→ **Work required**: In the entries below, the lines from the one with "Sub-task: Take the" through the one with "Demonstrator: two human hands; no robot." are to be copied exactly; both ends count.

→ **Source records**:
------------

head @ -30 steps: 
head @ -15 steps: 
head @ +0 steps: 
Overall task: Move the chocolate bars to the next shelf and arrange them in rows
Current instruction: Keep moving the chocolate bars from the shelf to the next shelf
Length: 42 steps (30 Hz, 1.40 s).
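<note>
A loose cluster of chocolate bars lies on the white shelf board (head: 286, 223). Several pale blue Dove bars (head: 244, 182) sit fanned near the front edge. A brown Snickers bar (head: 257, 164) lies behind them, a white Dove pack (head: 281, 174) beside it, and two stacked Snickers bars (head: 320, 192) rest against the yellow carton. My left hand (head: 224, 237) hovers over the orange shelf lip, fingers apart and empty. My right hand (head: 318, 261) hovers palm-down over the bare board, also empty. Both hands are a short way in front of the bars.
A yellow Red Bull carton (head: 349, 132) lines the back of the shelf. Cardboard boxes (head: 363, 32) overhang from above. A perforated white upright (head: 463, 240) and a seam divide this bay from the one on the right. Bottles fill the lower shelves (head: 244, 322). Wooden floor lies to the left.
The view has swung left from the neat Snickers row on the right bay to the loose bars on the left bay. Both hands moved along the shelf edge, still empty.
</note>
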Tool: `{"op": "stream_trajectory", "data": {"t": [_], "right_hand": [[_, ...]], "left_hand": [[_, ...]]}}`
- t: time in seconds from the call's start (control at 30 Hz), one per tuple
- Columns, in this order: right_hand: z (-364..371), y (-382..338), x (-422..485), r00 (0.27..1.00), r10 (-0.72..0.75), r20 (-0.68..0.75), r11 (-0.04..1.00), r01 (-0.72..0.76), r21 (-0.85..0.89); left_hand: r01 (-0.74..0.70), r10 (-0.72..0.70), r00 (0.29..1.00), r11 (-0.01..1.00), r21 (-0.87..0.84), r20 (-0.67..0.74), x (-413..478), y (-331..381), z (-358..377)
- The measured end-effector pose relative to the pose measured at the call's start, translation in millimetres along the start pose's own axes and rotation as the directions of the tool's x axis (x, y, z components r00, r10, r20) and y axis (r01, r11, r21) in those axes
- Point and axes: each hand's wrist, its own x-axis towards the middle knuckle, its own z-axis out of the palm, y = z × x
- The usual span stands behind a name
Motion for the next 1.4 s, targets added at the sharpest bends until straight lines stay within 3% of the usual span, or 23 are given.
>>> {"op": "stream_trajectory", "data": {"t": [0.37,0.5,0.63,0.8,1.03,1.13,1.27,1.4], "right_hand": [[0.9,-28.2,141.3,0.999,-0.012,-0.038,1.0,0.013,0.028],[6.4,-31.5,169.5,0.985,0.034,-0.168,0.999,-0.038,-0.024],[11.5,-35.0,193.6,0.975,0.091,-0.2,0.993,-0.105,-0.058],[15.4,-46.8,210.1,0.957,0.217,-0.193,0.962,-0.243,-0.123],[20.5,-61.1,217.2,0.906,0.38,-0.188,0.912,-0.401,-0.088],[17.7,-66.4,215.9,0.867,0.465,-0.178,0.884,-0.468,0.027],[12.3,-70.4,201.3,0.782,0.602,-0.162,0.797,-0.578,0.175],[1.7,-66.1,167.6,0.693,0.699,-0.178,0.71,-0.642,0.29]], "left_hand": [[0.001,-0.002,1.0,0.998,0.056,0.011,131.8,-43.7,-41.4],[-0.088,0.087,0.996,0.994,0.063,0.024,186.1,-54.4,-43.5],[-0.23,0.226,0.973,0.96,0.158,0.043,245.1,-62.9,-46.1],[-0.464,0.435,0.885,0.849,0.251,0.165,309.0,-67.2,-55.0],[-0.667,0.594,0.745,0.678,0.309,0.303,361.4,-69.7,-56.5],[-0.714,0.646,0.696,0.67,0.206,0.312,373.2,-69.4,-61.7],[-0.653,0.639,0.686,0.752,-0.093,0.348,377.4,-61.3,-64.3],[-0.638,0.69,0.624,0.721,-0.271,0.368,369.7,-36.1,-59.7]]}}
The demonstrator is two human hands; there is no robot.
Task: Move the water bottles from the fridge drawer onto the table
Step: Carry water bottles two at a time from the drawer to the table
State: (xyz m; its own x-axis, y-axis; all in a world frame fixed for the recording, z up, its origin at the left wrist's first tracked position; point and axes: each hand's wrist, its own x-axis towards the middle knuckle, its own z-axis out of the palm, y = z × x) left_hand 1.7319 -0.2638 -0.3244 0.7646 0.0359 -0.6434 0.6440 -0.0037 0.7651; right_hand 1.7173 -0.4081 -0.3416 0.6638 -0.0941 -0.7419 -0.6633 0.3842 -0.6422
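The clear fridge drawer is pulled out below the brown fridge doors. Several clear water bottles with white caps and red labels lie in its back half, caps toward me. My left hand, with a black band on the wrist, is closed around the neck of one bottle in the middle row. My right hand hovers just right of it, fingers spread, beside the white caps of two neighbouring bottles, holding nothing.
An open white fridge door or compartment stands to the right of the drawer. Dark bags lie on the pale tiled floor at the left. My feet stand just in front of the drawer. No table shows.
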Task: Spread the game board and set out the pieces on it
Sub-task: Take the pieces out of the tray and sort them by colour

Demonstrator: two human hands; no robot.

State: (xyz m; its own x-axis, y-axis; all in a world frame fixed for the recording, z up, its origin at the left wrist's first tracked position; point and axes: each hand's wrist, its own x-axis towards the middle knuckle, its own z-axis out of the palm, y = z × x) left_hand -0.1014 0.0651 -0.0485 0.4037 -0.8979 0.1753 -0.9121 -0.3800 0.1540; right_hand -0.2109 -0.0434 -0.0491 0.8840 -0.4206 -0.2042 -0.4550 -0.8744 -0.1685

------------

→ **Answer below**:
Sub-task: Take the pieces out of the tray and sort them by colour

Demonstrator: two human hands; no robot.

This completes the output.